TASK TO CARRY OUT: Please return the listing exactly as it stands, skipping any pictures.
[Start of Attachment]
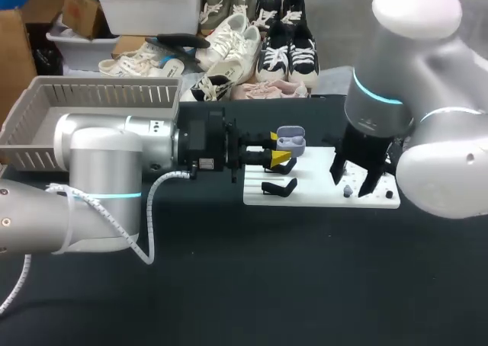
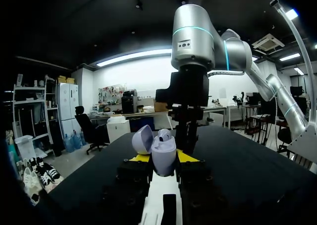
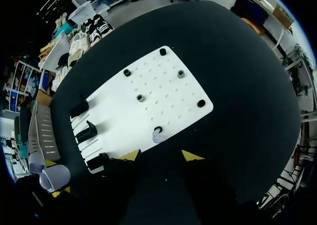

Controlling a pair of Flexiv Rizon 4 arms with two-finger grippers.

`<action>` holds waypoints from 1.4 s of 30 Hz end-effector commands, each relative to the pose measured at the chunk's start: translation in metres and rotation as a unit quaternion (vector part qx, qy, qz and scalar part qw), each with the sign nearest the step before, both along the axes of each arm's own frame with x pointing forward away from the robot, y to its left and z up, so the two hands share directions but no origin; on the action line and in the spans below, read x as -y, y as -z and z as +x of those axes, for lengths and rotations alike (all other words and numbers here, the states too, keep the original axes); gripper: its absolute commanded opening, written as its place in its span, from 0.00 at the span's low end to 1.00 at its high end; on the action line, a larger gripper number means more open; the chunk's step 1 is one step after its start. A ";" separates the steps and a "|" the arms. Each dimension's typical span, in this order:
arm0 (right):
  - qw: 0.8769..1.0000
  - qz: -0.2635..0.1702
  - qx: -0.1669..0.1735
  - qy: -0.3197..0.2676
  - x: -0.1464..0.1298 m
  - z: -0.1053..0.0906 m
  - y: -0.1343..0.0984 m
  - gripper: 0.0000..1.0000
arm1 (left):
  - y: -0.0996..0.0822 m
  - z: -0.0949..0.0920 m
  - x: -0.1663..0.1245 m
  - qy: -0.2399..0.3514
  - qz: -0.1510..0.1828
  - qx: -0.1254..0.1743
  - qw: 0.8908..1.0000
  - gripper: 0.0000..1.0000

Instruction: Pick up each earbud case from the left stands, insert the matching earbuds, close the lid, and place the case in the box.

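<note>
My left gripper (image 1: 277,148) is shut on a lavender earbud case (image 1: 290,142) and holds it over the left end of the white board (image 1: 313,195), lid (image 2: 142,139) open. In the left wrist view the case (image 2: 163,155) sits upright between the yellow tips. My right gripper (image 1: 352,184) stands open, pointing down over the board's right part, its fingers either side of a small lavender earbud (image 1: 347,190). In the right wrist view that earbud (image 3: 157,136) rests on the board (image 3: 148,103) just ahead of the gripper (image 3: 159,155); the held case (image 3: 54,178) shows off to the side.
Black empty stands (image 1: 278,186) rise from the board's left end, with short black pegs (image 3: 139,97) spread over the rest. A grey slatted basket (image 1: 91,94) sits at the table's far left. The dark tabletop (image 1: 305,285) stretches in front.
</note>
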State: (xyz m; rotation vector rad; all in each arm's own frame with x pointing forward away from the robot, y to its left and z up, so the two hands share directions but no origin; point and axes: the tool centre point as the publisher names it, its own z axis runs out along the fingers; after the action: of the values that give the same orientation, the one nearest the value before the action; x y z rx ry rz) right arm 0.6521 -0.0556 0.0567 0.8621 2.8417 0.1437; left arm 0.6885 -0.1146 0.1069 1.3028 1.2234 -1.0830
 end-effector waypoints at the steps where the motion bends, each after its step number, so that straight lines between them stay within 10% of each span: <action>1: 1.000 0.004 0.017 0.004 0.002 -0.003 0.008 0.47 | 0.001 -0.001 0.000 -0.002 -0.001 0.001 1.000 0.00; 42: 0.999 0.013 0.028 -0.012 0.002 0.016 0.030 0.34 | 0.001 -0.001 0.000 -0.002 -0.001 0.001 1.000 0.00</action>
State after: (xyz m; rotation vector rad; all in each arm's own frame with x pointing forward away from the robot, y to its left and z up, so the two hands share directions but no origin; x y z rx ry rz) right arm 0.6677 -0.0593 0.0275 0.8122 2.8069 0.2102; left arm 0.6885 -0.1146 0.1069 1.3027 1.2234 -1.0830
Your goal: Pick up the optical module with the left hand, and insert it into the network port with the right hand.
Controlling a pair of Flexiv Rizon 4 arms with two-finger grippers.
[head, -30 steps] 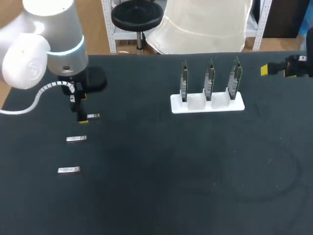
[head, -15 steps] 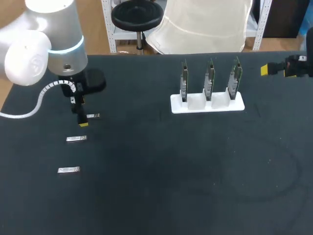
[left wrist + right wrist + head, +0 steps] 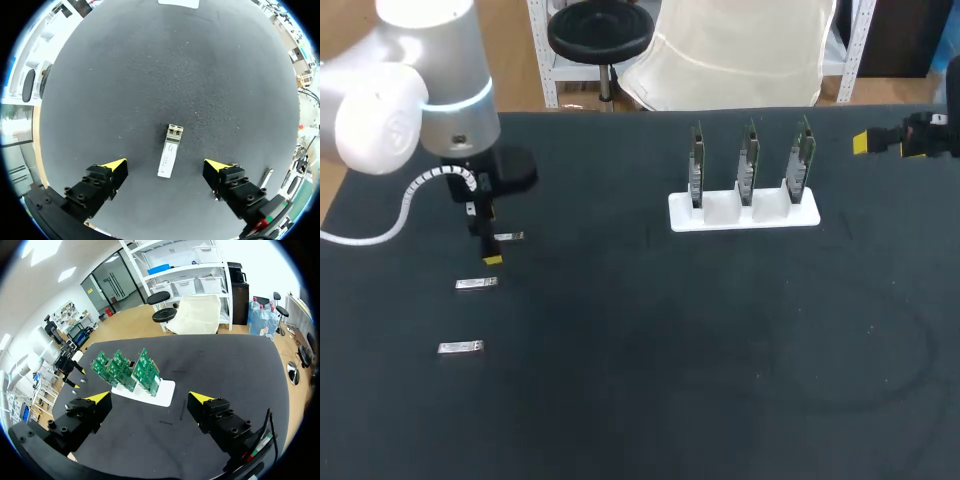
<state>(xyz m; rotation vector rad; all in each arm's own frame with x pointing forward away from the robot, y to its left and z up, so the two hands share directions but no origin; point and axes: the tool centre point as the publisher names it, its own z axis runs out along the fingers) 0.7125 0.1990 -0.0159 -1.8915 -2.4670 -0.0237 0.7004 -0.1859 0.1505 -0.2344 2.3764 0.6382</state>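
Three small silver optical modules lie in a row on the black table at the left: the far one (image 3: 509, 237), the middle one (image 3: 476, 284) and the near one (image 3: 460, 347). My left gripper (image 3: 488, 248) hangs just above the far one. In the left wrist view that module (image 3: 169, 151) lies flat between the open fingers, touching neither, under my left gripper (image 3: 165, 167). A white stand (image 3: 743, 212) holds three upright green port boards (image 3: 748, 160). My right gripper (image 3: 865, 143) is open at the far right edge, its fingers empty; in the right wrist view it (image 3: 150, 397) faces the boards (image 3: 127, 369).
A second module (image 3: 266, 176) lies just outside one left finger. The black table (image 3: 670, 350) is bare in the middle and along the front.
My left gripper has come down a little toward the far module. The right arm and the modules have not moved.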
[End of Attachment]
EXERCISE OUTPUT:
Controlling a pair of Flexiv Rizon 4 arms with two-finger grippers.

`<action>` holds waypoints from 1.4 s of 30 Hz end-effector commands, each relative to the pose measured at the chunk's start: translation in metres and rotation as a unit quaternion (vector part qx, qy, qz and scalar part qw), each with the sign nearest the step before, both along the axes of each arm's own frame with x pointing forward away from the robot, y to its left and z up, so the two hands share directions but no origin; on the action line and in the spans below, read x as -y, y as -z and z as +x of those axes, for lengths and rotations alike (all other words and numbers here, the states too, keep the original axes); gripper: its absolute commanded opening, written as its place in its span, from 0.00 at the span's low end to 1.00 at its high end; on the action line, a larger gripper number means more open; the chunk's step 1 is one step after its start. A ";" separates the steps and a "|" the arms. Each dimension's typical span, in this order:
arm0 (right):
  - qw: 0.8769..1.0000
  - qz: -0.2635..0.1702
  - qx: -0.1669..0.1735
  - qy: -0.3197..0.2676
  - x: -0.1464..0.1298 m
  - z: -0.1053..0.0906 m
  - y: -0.1343..0.0984 m
  - gripper: 0.0000..1.0000
arm1 (left):
  - y: -0.0996..0.0822 m
  - z: -0.0949..0.0920 m
  - x: -0.1663..0.1245 m
  - qy: -0.2399..0.3514
  - qz: -0.1510..0.1828
  - qx: -0.1254..0.1743
  - qw: 0.8908..1.0000
  - gripper: 0.0000..1.0000

Instruction: Pick up each earbud case from the left stands, insert the matching earbuds, close the lid, and place the case in the box.

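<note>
My left gripper (image 1: 277,148) is shut on a lavender earbud case (image 1: 290,142) and holds it over the left end of the white board (image 1: 313,195), lid (image 2: 142,139) open. In the left wrist view the case (image 2: 163,155) sits upright between the yellow tips. My right gripper (image 1: 352,184) stands open, pointing down over the board's right part, its fingers either side of a small lavender earbud (image 1: 347,190). In the right wrist view that earbud (image 3: 157,136) rests on the board (image 3: 148,103) just ahead of the gripper (image 3: 159,155); the held case (image 3: 54,178) shows off to the side.
Black empty stands (image 1: 278,186) rise from the board's left end, with short black pegs (image 3: 139,97) spread over the rest. A grey slatted basket (image 1: 91,94) sits at the table's far left. The dark tabletop (image 1: 305,285) stretches in front.
</note>
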State: (xyz m; rotation vector rad; all in each arm's own frame with x pointing forward away from the robot, y to its left and z up, so the two hands share directions but no origin; point and axes: the tool centre point as the publisher names it, its own z axis runs out along the fingers; after the action: of the values that give the same orientation, the one nearest the value before the action; x y z rx ry rz) right arm 0.6521 -0.0556 0.0567 0.8621 2.8417 0.1437; left arm 0.6885 -0.1146 0.1069 1.3028 1.2234 -1.0830
 end-effector waypoints at the steps where the motion bends, each after its step number, so that straight lines between them stay within 10% of each span: <action>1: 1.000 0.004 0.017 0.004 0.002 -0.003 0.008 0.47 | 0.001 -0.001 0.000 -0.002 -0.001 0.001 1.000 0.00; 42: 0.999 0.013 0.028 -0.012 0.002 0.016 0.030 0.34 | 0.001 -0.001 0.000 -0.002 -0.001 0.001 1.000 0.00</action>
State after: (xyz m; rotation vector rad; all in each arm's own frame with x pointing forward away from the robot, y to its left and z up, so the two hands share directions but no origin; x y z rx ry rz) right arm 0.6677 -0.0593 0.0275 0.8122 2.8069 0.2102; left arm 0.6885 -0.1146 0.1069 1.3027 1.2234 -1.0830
Your goal: Pick up the optical module with the left hand, and insert it into the network port with the right hand.
Controlling a pair of Flexiv Rizon 4 arms with two-finger grippers.
[head, -30 steps] 
[head, -15 steps] 
[left wrist + right wrist + head, +0 steps] 
<state>(xyz m; rotation vector rad; all in each arm's own frame with x pointing forward away from the robot, y to its left and z up, so the two hands share directions but no origin; point and axes: the tool centre point as the publisher names it, its own z axis runs out along the fingers) 0.7125 0.1990 -0.0159 -1.8915 -2.4670 -0.0237 0.7004 -0.1859 0.1505 -0.2344 2.3764 0.6382</state>
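Three small silver optical modules lie in a row on the black table at the left: the far one (image 3: 509, 237), the middle one (image 3: 476, 284) and the near one (image 3: 460, 347). My left gripper (image 3: 488, 248) hangs just above the far one. In the left wrist view that module (image 3: 169, 151) lies flat between the open fingers, touching neither, under my left gripper (image 3: 165, 167). A white stand (image 3: 743, 212) holds three upright green port boards (image 3: 748, 160). My right gripper (image 3: 865, 143) is open at the far right edge, its fingers empty; in the right wrist view it (image 3: 150, 397) faces the boards (image 3: 127, 369).
A second module (image 3: 266, 176) lies just outside one left finger. The black table (image 3: 670, 350) is bare in the middle and along the front.
My left gripper has come down a little toward the far module. The right arm and the modules have not moved.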

This exercise has no more to it.